> _Goal of the exercise_:
Your task is to reproduce, verbatim and without pictures, the lines from the opening of the listing through the line containing "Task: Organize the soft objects".

> _Material for this exercise_:
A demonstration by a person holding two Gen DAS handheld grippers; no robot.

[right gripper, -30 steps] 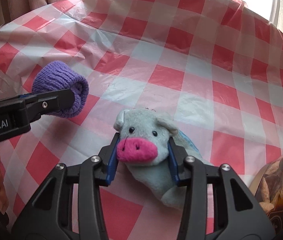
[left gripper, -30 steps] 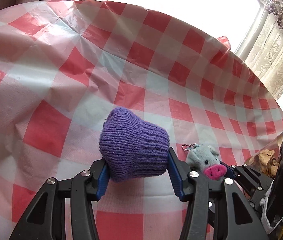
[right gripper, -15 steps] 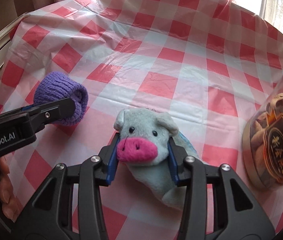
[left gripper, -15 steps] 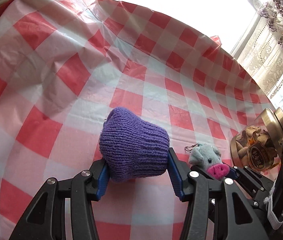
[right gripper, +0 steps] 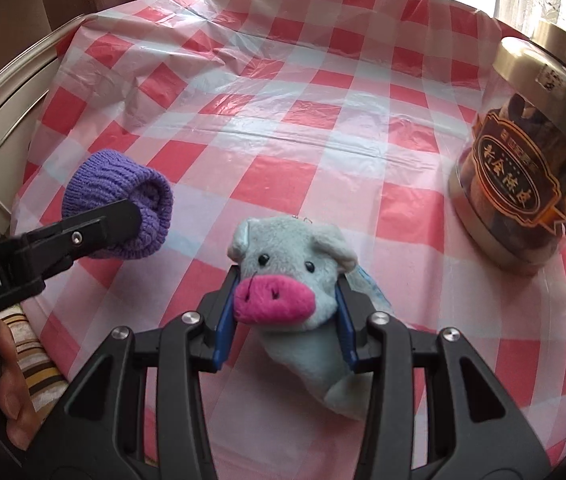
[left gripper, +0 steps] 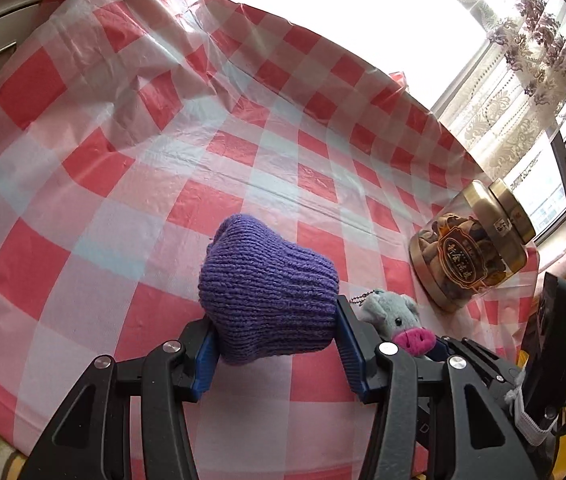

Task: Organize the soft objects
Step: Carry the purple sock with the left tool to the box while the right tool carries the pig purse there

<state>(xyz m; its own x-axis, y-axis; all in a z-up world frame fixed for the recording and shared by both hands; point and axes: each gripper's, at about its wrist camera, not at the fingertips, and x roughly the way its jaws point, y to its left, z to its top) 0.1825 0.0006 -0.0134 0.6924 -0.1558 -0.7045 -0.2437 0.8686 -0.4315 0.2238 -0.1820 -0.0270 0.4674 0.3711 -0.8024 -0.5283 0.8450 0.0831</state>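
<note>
Two soft objects are held above the counter (right gripper: 323, 128): left gripper (left gripper: 275, 344) jaws clamped on the purple knit hat (left gripper: 267, 292), right gripper (right gripper: 287, 320) jaws clamped on the grey plush pig (right gripper: 295, 276) by its head. Both have travelled sideways across the checked cloth; the snack jar (right gripper: 523, 184) by the right edge, barely visible a second ago, is now fully in view. Carry under way, nothing set down yet, drop spot unclear.

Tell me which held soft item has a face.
The grey plush pig with the pink snout, in the right gripper; the purple knitted sock roll is featureless.
</note>
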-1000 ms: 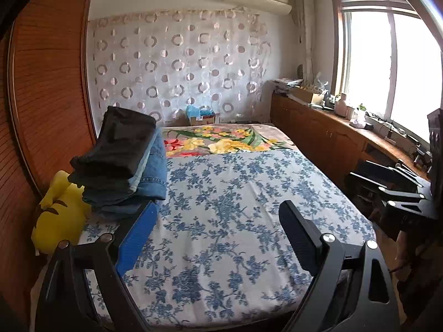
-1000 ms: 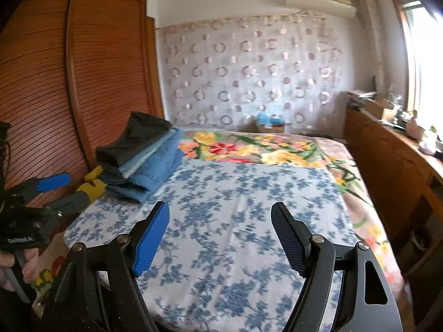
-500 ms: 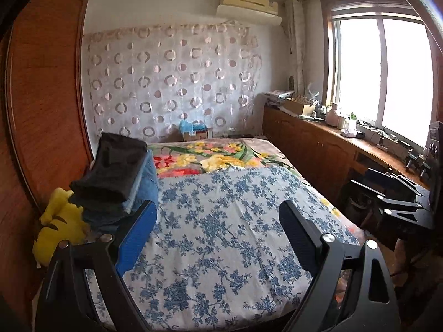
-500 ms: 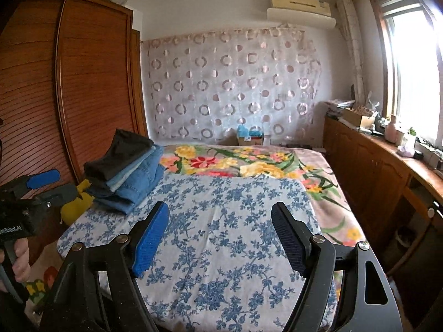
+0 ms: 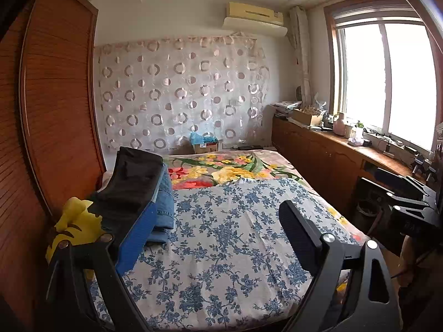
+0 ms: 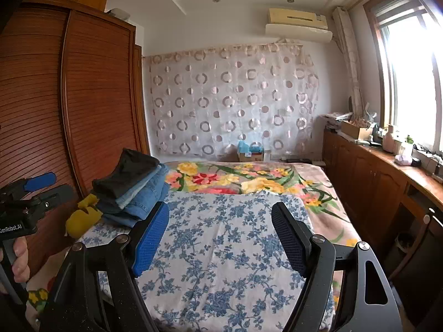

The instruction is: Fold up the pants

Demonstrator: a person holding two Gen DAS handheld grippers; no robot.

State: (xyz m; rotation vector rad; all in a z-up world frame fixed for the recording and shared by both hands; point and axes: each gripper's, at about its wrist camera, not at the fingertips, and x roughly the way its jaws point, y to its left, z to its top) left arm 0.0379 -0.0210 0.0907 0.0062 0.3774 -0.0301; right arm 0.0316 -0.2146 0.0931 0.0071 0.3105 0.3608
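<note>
A stack of folded pants lies at the left side of the bed, dark pair on top, blue jeans under it; it also shows in the right wrist view. My left gripper is open and empty, held above the near end of the bed. My right gripper is open and empty, also back from the bed. The left gripper shows in the right wrist view at the far left, and the right gripper shows at the right edge of the left wrist view.
The bed has a blue-flowered sheet and a bright floral blanket behind it. A yellow plush toy lies beside the stack. A wooden wardrobe stands left. A low cabinet with clutter runs under the window.
Both grippers have drawn back and tilted up from the bed, so more of the wall and ceiling shows. Both stay open and empty.
</note>
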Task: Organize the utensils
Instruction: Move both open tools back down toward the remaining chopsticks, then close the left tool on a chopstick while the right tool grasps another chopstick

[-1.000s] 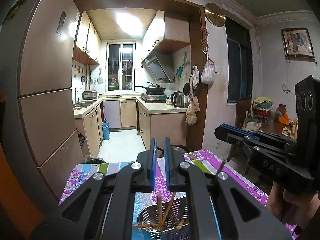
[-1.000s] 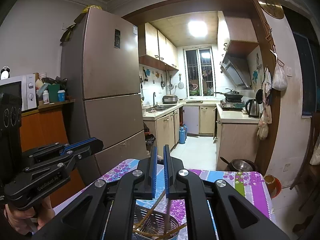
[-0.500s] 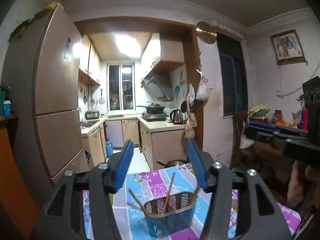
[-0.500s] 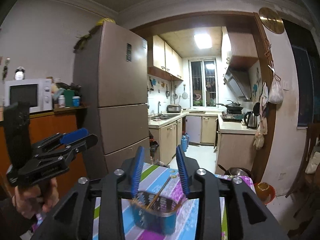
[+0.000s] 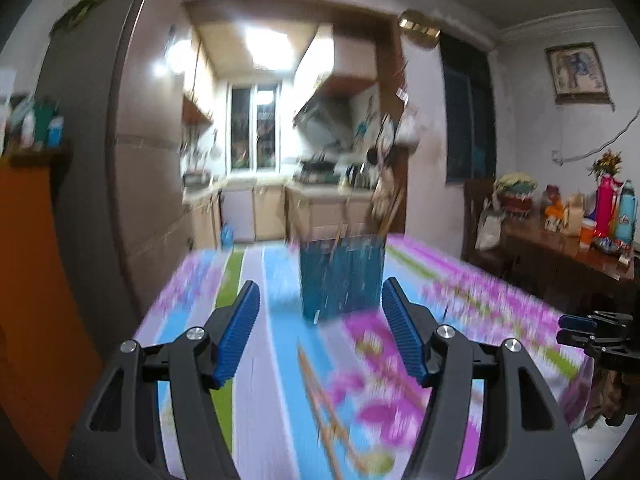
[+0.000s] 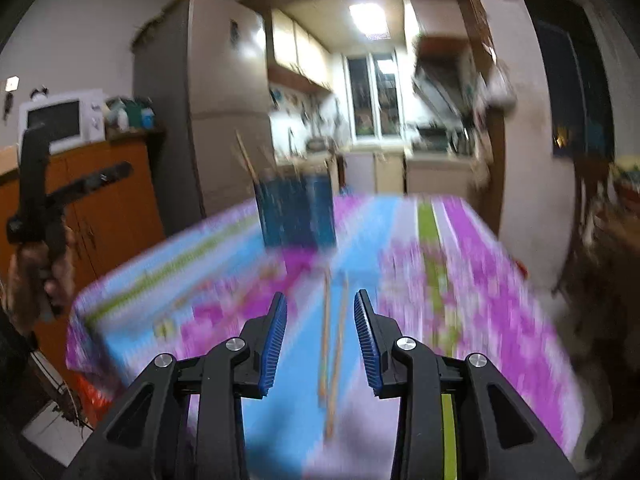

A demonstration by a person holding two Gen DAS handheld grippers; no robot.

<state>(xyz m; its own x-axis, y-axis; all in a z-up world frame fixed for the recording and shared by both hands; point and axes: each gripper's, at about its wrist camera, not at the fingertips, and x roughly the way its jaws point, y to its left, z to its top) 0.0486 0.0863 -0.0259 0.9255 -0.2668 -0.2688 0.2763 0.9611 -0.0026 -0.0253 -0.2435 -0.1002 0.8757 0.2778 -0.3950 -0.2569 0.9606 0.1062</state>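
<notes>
I have both tools over the table [image 6: 500,280], each with nothing between its pads: the left gripper [image 5: 320,332] has just been opening and stands spread wide, the right gripper [image 6: 320,338] is parted more narrowly. The holder [image 5: 342,276] stands upright toward the far end of the cloth, a few sticks leaning out of its top. A pair of chopsticks [image 6: 334,344] lies flat on the cloth, running lengthwise straight ahead of the right gripper, short of the holder. I judge the step to be a pickup of that pair. To do it well I would slow right down, since both views are smeared, lower the right pads to either side of the sticks and pinch near the middle so they do not swing. The chopsticks look like thin, pale wood, smooth and prone to roll; the holder looks like a blue perforated bin; the cloth is glossy, flowered and striped.
</notes>
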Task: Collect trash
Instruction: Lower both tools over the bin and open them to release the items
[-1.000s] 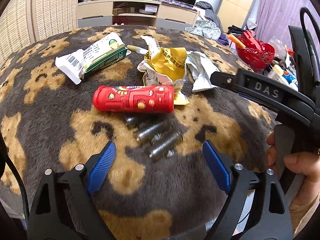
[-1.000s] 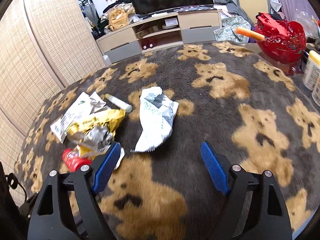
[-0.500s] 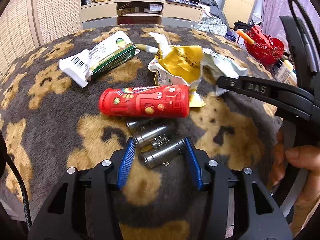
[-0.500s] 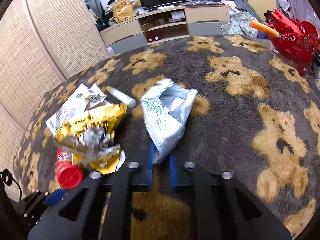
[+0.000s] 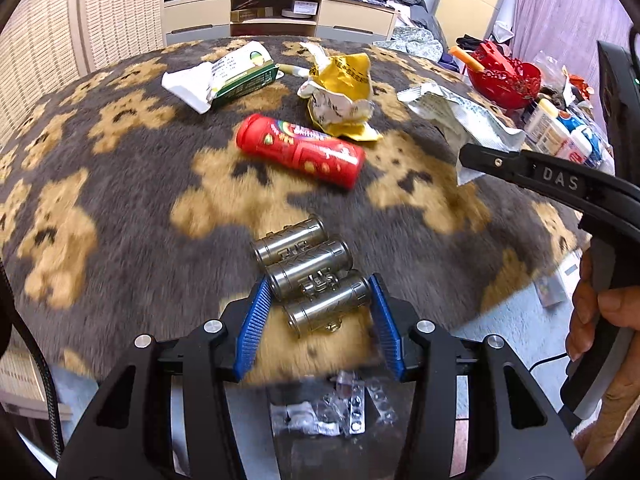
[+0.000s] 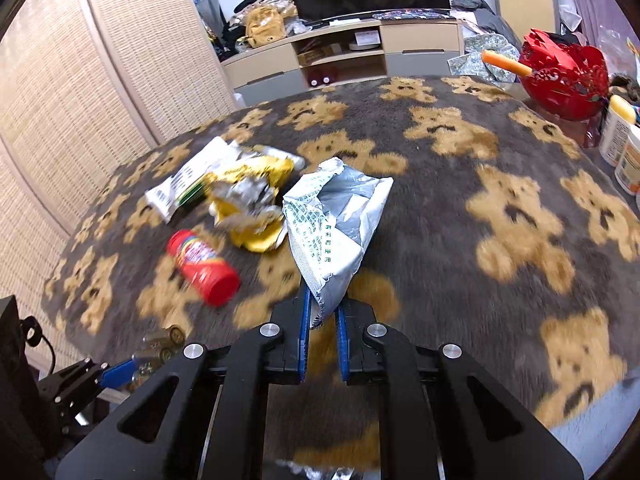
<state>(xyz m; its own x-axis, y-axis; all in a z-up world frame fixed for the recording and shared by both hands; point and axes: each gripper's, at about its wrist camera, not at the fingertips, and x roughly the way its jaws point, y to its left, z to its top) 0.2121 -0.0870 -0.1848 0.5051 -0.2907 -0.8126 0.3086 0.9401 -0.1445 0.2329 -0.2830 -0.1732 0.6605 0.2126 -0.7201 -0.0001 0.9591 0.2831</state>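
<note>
A: Left camera rides behind the left claw (image 5: pixel 316 312), low and close over the near edge of the bench (image 5: pixel 120 184), looking forward and down across it toward the TV cabinet (image 5: pixel 280 12) at the back.

B: Right camera sits behind the right claw (image 6: pixel 322 344), also close to the near edge, a touch higher, facing the same cabinet (image 6: pixel 340 56), angled leftward.

A: Shared ground?

B: Plenty. Both see the red tube (image 5: pixel 300 150) (image 6: pixel 202 266), the yellow wrapper (image 5: pixel 344 92) (image 6: pixel 252 200), the white pouch (image 5: pixel 460 116) (image 6: pixel 336 224) and the red basket (image 5: pixel 504 76) (image 6: pixel 564 72).

A: And each sees the other: the right claw's arm enters the left view from the right, the left claw (image 6: pixel 116 372) shows at the right view's lower left.
</note>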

> _Completed task_:
A demonstration by a person holding two Gen DAS handheld grippers; no robot.

[right gripper, -30 steps] 
[left gripper, -30 steps] 
[right gripper, -15 steps] 
[left gripper, -15 steps] 
[right gripper, +0 steps] 
[left gripper, +0 steps] 

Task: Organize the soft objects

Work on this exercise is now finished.